Task instructions:
Search through the entries for the word "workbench" and copy every line that has it.

Stored entries:
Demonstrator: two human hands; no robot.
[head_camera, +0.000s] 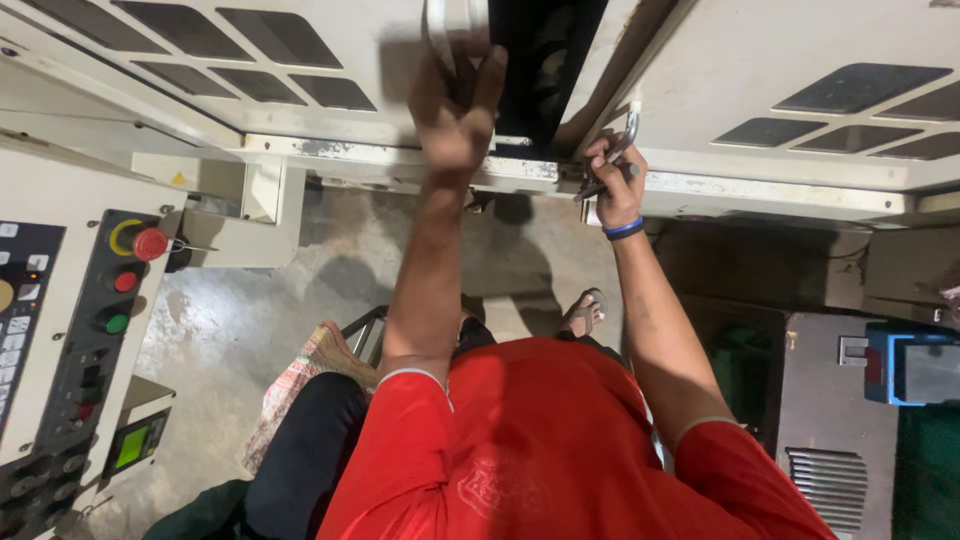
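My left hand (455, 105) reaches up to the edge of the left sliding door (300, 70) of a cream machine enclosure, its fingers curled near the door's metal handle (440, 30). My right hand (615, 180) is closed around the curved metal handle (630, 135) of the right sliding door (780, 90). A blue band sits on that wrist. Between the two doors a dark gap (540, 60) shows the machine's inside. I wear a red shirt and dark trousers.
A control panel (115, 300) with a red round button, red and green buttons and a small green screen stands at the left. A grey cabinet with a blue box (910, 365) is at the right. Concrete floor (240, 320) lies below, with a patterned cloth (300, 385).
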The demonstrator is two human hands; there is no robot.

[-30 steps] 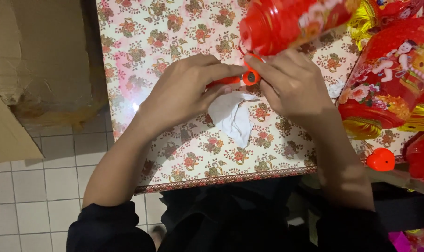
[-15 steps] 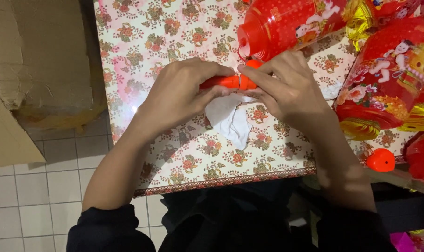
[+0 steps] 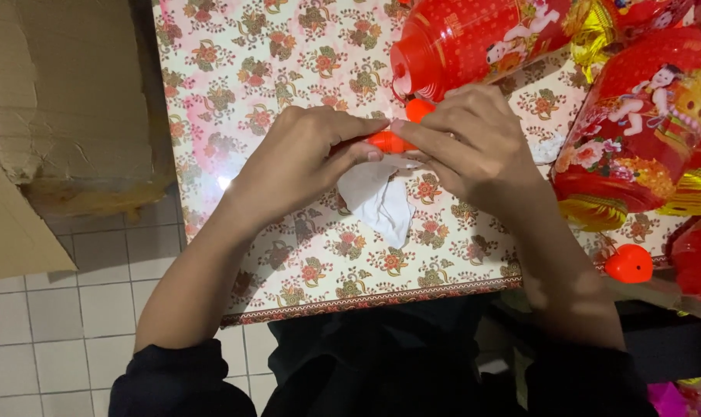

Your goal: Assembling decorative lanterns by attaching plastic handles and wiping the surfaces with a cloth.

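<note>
Both hands have drawn together: left hand [image 3: 304, 158] and right hand [image 3: 474, 147] each hold a closed grip on the small orange plastic piece [image 3: 389, 142] above the white tissue [image 3: 381, 202].

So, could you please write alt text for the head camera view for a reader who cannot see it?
A person's left hand and right hand together pinch a small orange plastic piece above a white crumpled tissue on a floral table. Red decorated lanterns lie to the right, a cardboard box to the left.

Cardboard box [image 3: 64, 100] on tiled floor [image 3: 49, 340] — red lanterns [image 3: 636, 131] nearby
</note>
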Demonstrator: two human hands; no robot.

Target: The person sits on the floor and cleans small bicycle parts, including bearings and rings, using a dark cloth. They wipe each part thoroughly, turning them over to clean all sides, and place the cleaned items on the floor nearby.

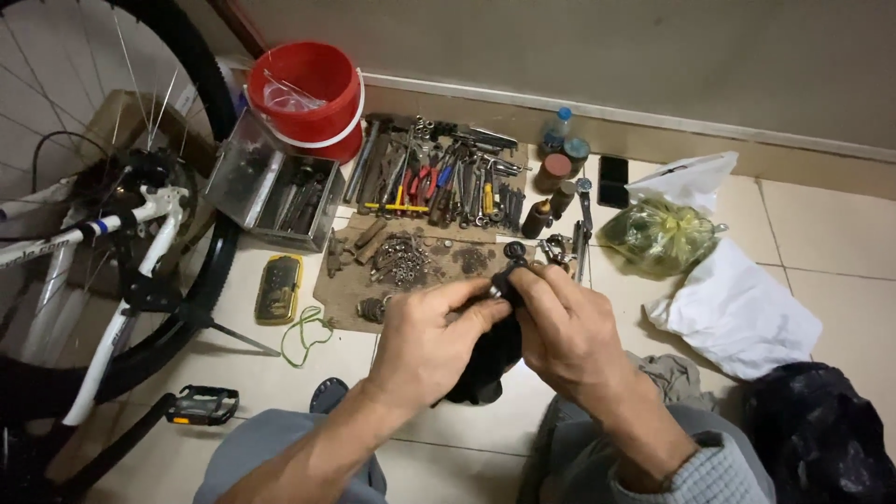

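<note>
To your left stands the bicycle (112, 233), its white frame and big spoked wheel filling that side of the view, with a black pedal (203, 404) low down near your left knee. Ahead of you, against the wall, sits a red bucket (311, 98), and just beside it a clear box (271, 191) of metal parts. On the tiled floor (821, 252) to your right lie a white plastic bag (737, 313) and a yellowish-green bag (658, 233), touching each other. Between bucket and bags spreads a row of hand tools (434, 177), and in front of them a piece of cardboard (401, 266) strewn with small nuts and chain bits. A yellow case (278, 287) lies left of the cardboard.

Your left hand (425, 341) and right hand (565, 327) meet above the cardboard's near edge. Both are closed on a small black bicycle part (509, 280), pinched between the fingertips of the two hands, with a dark cloth (487, 359) hanging below it between your palms. You hold the part up off the floor, over your knees.
</note>
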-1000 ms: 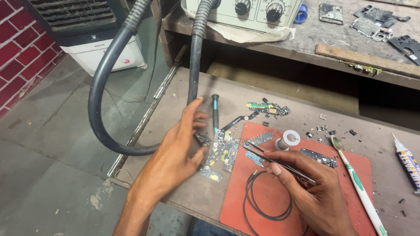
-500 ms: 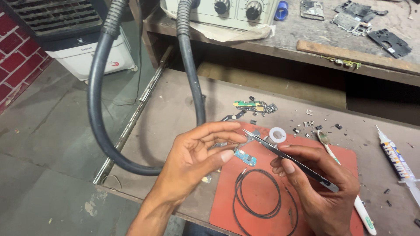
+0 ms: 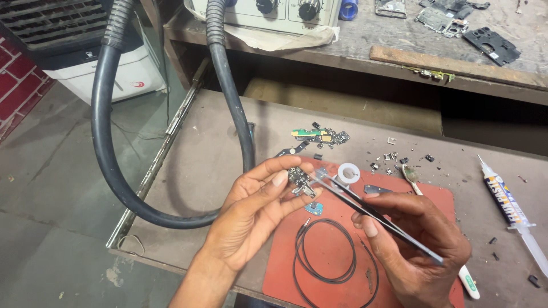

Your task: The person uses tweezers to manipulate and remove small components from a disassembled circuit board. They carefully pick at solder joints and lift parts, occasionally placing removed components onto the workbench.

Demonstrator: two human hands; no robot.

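Note:
My left hand [image 3: 254, 214] is raised over the bench and pinches a small dark circuit board [image 3: 299, 178] between thumb and fingertips. My right hand [image 3: 414, 242] grips black tweezers [image 3: 374, 217], whose tips touch the right edge of that board. Under both hands lies a red work mat [image 3: 439, 199] with a coiled thin black cable [image 3: 325, 256] and a small blue part [image 3: 313, 208] on it. A white tape ring [image 3: 349, 173] sits at the mat's far edge.
A thick black hose [image 3: 108, 154] loops from the machine on the upper shelf [image 3: 274, 11] down past my left hand. A green circuit strip [image 3: 319, 136], several loose bits, a toothbrush [image 3: 412, 178] and a paste syringe [image 3: 508, 208] lie on the grey bench.
The left hand left the hose nozzle on the bench, picked up the small board and lifted it. The right hand brought the tweezer tips up to the board.

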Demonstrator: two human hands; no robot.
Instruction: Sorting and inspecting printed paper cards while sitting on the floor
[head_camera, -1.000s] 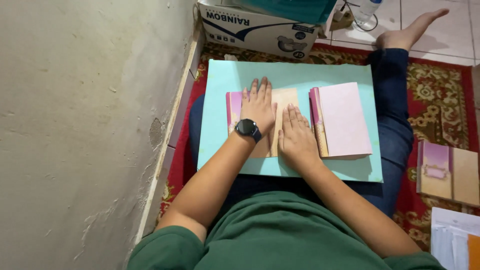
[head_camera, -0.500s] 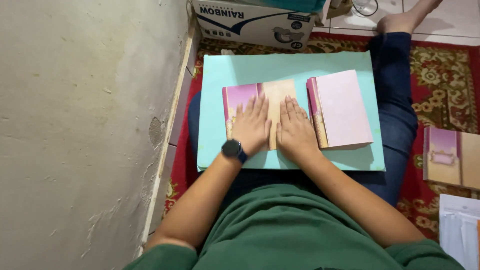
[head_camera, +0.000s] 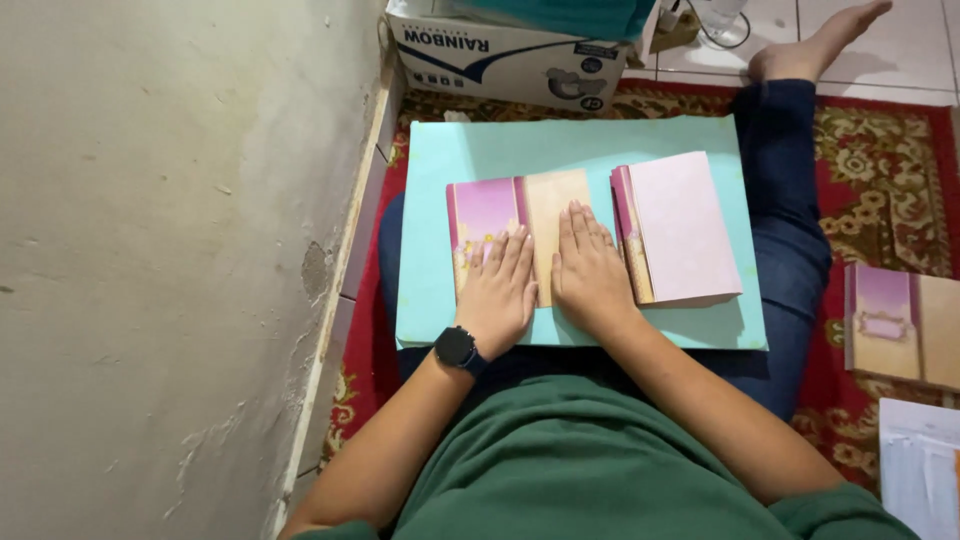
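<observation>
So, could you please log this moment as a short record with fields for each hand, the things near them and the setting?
left hand: left hand flat, palm down, on the pink and tan card
right hand: right hand flat beside it on the same card's tan half
work surface: light blue board across the lap
beside: stack of pink cards to the right on the board
wrist: black watch on the left wrist
floor: red patterned rug, cardboard box ahead

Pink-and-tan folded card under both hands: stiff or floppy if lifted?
The folded card is probably thin and light, so it may bend when lifted. Both the left hand and right hand press it flat on the turquoise board, hinting its crease may spring open.
</observation>
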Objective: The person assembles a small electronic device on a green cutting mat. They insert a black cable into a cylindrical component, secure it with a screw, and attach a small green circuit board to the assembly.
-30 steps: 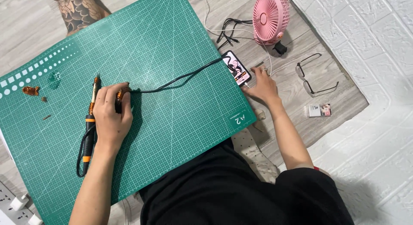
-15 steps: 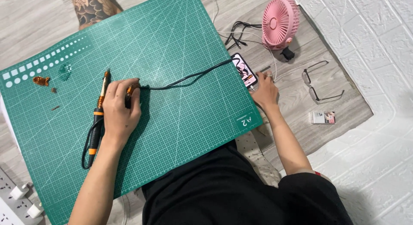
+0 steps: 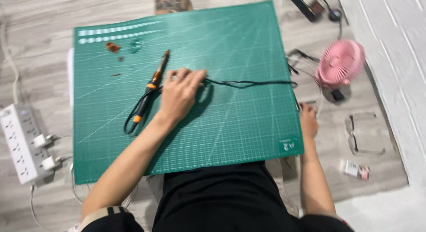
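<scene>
Head view shows the left hand (image 3: 179,92) lying flat on the green cutting mat (image 3: 186,138), near the middle of the frame. Its fingers are spread a little and rest on the mat; the fingertips touch the black cable (image 3: 248,84), which runs from this hand to the right, up to the mat's right edge. This grip pinches nothing that I can see; it only presses down on the cable. Just beside the hand, on its left, lies the soldering iron (image 3: 150,91), black with orange rings, its tip pointing to the upper right. The iron's cable makes a loop below it, on the mat.

At the right edge of the mat the right hand (image 3: 308,121) rests on the wooden floor (image 3: 35,45). It is blurred, so I cannot tell if its grip is closed or spread, or if it holds something.

In the upper left part of the mat there are some small brown bits (image 3: 112,47) and one small green piece (image 3: 136,46). To the right of the mat stand a pink fan (image 3: 341,63), and lower a pair of glasses (image 3: 357,134) and a small packet (image 3: 356,170). At the left edge of the frame a white power strip (image 3: 18,143) lies on the floor with two white plugs in it.
</scene>
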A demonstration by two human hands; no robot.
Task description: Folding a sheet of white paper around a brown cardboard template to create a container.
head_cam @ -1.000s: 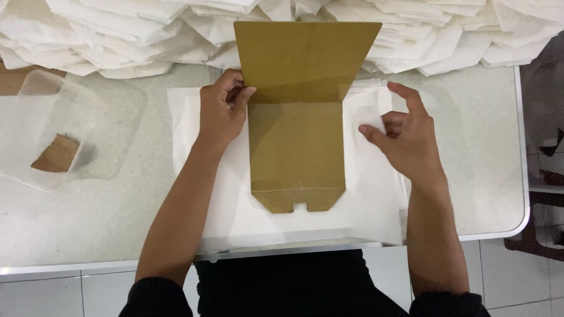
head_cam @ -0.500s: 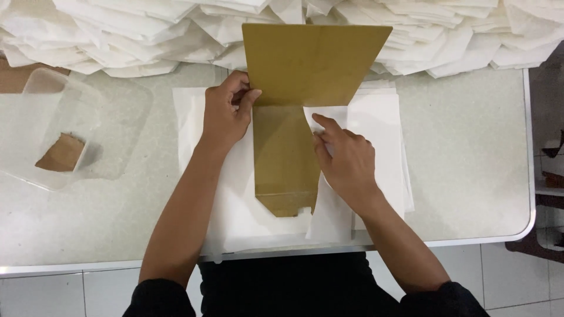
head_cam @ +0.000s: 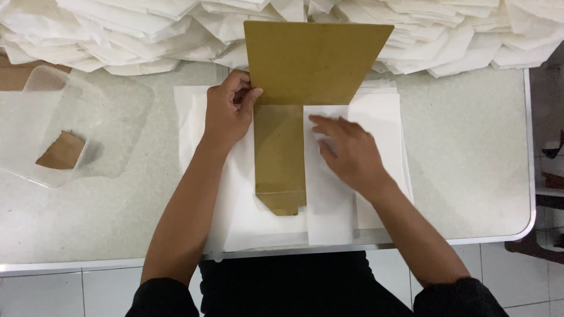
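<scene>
Between our hands lies the cardboard template [head_cam: 281, 155], long axis running away from us, wide end far. Left hand [head_cam: 228, 114] grips its edge; right hand [head_cam: 348, 149] presses flat, open, on white paper [head_cam: 329, 205].

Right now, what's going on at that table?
A person is folding white paper around a brown cardboard template on a pale table. The left hand pins the template at its upper left. The right hand lies flat on a paper flap folded over the template's right side. Folded white paper pieces are piled along the far edge, and a clear plastic container sits at the left.
</scene>
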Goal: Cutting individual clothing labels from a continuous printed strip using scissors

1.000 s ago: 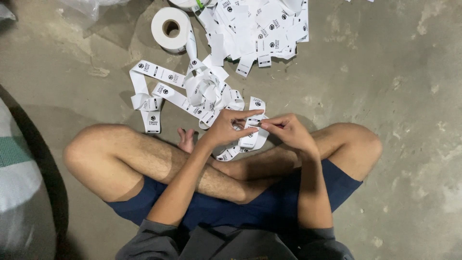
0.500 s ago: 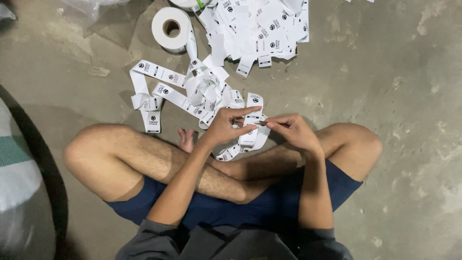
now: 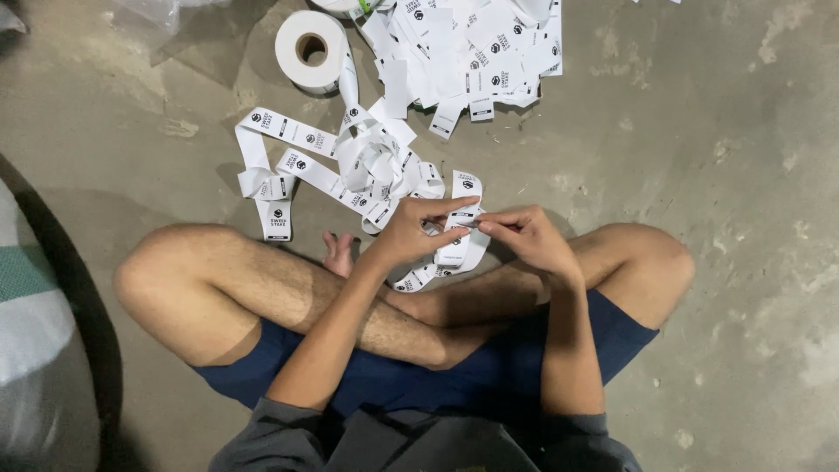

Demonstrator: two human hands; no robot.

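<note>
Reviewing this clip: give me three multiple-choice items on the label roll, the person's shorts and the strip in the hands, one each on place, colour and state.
1. Where does the white roll lie?
A. on the concrete floor, left of the pile of cut labels
B. on the person's knee
C. inside a box

2. What colour are the shorts?
A. red
B. dark blue
C. white

3. How is the label strip held?
A. lying untouched
B. by one hand only
C. pinched between the left hand and right hand

Answers: 1 A, the roll sits on bare concrete beside the pile; 2 B, navy fabric shows at the thighs; 3 C, fingertips of both hands meet on the strip.
</note>
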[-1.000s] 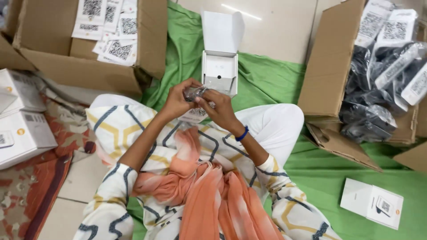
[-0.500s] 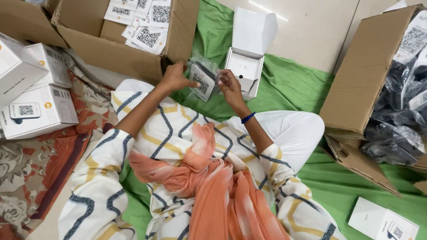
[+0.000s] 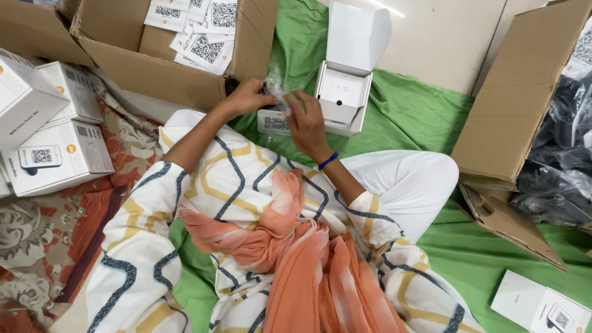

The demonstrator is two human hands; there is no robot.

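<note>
I wear a white tunic [image 3: 234, 185] patterned with navy and yellow lines, white trousers [image 3: 407, 182], an orange scarf [image 3: 296, 259] draped down my front, and a blue band [image 3: 328, 161] on my right wrist.

Both hands meet at centre frame over the green cloth [image 3: 425, 117]: left hand [image 3: 246, 98] and right hand [image 3: 306, 123] pinch a small crinkled clear plastic bag [image 3: 275, 83] with a dark item inside, just at 9 o'clock of the open white cardboard box [image 3: 342, 98], lid upright. Brown cardboard carton of white coded slips [image 3: 185, 37] at 11 o'clock; stacked white printed boxes [image 3: 55, 135] at 9 o'clock. Brown carton of dark bagged items [image 3: 555, 154] at 3 o'clock; flat white box [image 3: 542, 305] at 5 o'clock.
</note>
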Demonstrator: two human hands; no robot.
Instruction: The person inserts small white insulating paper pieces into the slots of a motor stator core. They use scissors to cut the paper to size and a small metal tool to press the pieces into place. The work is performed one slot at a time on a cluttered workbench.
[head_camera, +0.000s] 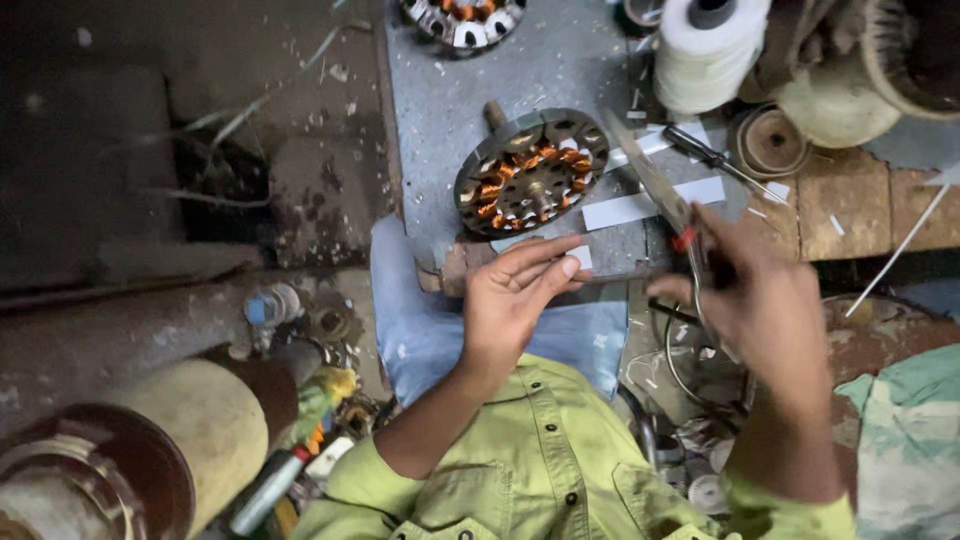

Exercise response:
Your task: The person uses tweezers to manipulate and remove small components from a disassembled circuit board. They carefully pick at solder joints and lift parts, occasionally placing removed components onto the workbench.
Instruction: The person inserts small white insulating paper pieces into the slots of a motor stator core. They use scissors to cut the paper to size and a small metal tool to press the pieces into place. The work is performed one slot at a time on a cluttered workbench.

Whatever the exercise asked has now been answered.